Le très beau début du film associe à des images de jambes marchant sur une route, qui apparaissent très progressivement, un texte poétique chantonné doucement sur un air de blues. Puis ce sont des images de routes à travers les paysages américains, où la voiture noire de Dean Moriarty fonce comme son destin, des images de bars à jazz, de réunions plus ou moins folles où la drogue circule, de travaux dans les champs de coton, d’appartements miteux. Après une dernière escapade au Mexique, où Dean laisse Sal brûlant de fièvre dans un hôtel minable, les deux héros se séparent. Ils se retrouveront pour quelques instants un soir à New York, mais la belle aventure est finie, Sal vit sa vie d’écrivain et l’ultime image du film montre Dean seul sur le trottoir, abandonné à sa vie d’errance.

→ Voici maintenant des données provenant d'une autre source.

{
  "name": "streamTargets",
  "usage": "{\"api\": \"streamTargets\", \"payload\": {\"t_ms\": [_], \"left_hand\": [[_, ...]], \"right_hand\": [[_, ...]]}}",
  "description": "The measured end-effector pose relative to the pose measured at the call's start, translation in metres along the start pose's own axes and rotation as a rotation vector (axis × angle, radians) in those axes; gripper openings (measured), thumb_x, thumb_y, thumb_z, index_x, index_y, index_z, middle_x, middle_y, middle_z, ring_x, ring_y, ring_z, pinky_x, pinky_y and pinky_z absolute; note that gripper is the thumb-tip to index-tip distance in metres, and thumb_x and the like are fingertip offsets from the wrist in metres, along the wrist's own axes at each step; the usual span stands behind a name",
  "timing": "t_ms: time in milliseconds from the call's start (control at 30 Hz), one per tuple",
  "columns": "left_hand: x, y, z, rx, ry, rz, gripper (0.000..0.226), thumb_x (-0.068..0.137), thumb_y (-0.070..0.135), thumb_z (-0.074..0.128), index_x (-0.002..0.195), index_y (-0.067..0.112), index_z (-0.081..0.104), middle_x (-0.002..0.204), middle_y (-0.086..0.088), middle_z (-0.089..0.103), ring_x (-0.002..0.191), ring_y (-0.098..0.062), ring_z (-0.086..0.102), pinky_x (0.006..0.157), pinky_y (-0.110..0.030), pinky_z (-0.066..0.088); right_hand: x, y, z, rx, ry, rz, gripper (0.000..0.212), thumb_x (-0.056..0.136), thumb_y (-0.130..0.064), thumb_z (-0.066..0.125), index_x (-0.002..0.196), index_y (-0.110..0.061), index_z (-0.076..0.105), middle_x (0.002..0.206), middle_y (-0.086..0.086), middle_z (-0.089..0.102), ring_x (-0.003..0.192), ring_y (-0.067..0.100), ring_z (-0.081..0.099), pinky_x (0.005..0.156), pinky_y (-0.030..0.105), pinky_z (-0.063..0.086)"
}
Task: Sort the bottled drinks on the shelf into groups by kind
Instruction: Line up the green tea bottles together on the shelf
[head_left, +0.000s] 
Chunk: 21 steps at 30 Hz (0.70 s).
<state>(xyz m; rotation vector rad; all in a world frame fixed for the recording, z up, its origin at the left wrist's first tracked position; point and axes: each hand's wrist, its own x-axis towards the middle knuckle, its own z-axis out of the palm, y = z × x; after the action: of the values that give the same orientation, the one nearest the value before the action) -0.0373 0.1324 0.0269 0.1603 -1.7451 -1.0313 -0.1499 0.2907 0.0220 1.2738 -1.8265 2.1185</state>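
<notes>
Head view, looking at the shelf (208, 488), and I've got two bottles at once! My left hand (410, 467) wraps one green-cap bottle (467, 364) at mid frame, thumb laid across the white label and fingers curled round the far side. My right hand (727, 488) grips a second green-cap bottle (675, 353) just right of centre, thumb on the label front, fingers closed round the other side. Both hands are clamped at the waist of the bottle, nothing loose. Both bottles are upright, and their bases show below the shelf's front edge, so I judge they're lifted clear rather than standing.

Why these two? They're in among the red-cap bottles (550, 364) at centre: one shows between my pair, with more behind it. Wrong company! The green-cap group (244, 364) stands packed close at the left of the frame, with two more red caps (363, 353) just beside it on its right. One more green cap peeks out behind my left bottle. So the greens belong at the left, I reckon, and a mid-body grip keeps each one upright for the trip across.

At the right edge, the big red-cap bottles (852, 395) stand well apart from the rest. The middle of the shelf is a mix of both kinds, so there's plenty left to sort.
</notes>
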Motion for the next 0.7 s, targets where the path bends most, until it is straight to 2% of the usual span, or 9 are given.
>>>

« Faire la route », mythe d’une génération, était vivre sa vie dans un mélange de drogue, d’alcool, de sexe, de littérature et de petits boulots. Les acteurs qui incarnent les trois personnages principaux, Sal, Dean et Marylou sont remarquables de justesse dans ce mélange de poésie et de réalisme, de volonté et d’inconstance, de déprime et de mouvement perpétuel.